Wherever a picture appears in the listing, leave it out, and copy the rest exactly.
----
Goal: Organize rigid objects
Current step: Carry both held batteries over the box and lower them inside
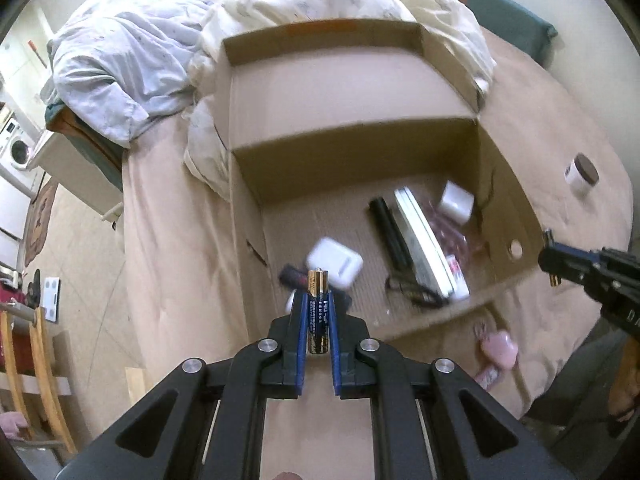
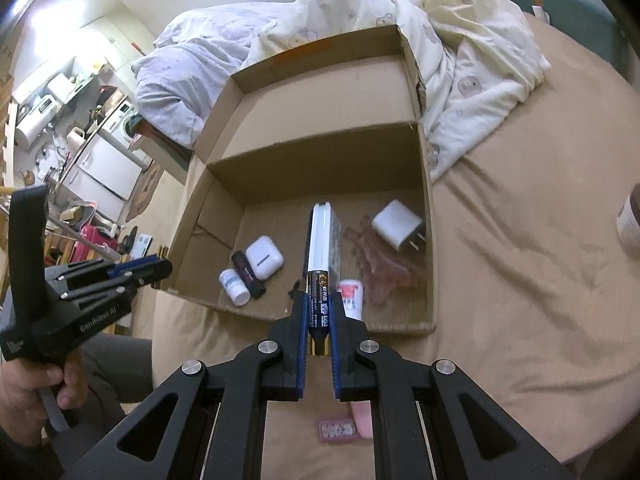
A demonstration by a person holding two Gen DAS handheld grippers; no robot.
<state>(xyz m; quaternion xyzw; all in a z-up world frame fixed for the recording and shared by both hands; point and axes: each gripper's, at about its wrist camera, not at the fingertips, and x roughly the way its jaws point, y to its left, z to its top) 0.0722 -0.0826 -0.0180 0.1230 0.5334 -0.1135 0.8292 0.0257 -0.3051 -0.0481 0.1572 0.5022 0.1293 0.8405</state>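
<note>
The left gripper (image 1: 318, 304) is pinching a battery (image 1: 317, 312) between its blue-padded fingers (image 1: 303, 320), which are drawn in to the battery's width. The battery is standing lengthwise along the fingers, its capped end poking out past the tips and its gold base sitting back between the pads. Just beyond those tips, inside the cardboard box (image 1: 360, 140), a white earbud case (image 1: 335, 263) is lying, with a small dark stick (image 1: 290, 276) at its left. Further right of the fingers, a long white flat object (image 1: 424, 240) is lying beside a black bar (image 1: 388, 232), and a white charger plug (image 1: 457, 201) is sitting near the box's right wall.

The right gripper (image 2: 319, 312) is likewise clamping a second battery (image 2: 319, 312), fingers (image 2: 303, 320) narrowed onto its sides, gold end toward the camera. Its tips are hovering over the near edge of the box. Ahead of them the long white object is running away in line with the fingers. To the left of the tips a small white bottle (image 2: 235, 286) is lying beside the dark stick and the earbud case. To the right a red-and-white tube (image 2: 352, 294) is lying close, with a pinkish translucent piece (image 2: 376, 260) and the plug beyond.

Outside the box, a white jar with a brown lid (image 1: 581, 172) is resting on the tan bedsheet (image 2: 520, 280), well right of both pairs of fingers.
</note>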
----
**SOLUTION TO THIS PROBLEM:**
Goal: Organize rigid objects
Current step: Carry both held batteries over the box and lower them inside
A demonstration by a person holding two Gen DAS handheld grippers; no robot.
<state>(xyz m; quaternion xyzw; all in a z-up world frame fixed for the recording and shared by both hands; point and axes: each gripper's, at about its wrist camera, not at the fingertips, and x roughly the way its jaws point, y to its left, z to its top) 0.0722 -0.0826 -0.0180 0.1230 0.5334 -0.1135 0.8292 0.0257 -0.3051 -0.0481 0.1572 0.5022 0.1293 0.8405</state>
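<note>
The left gripper (image 1: 318, 304) is pinching a battery (image 1: 317, 312) between its blue-padded fingers (image 1: 303, 320), which are drawn in to the battery's width. The battery is standing lengthwise along the fingers, its capped end poking out past the tips and its gold base sitting back between the pads. Just beyond those tips, inside the cardboard box (image 1: 360, 140), a white earbud case (image 1: 335, 263) is lying, with a small dark stick (image 1: 290, 276) at its left. Further right of the fingers, a long white flat object (image 1: 424, 240) is lying beside a black bar (image 1: 388, 232), and a white charger plug (image 1: 457, 201) is sitting near the box's right wall.

The right gripper (image 2: 319, 312) is likewise clamping a second battery (image 2: 319, 312), fingers (image 2: 303, 320) narrowed onto its sides, gold end toward the camera. Its tips are hovering over the near edge of the box. Ahead of them the long white object is running away in line with the fingers. To the left of the tips a small white bottle (image 2: 235, 286) is lying beside the dark stick and the earbud case. To the right a red-and-white tube (image 2: 352, 294) is lying close, with a pinkish translucent piece (image 2: 376, 260) and the plug beyond.

Outside the box, a white jar with a brown lid (image 1: 581, 172) is resting on the tan bedsheet (image 2: 520, 280), well right of both pairs of fingers.
</note>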

There is nothing further to this answer.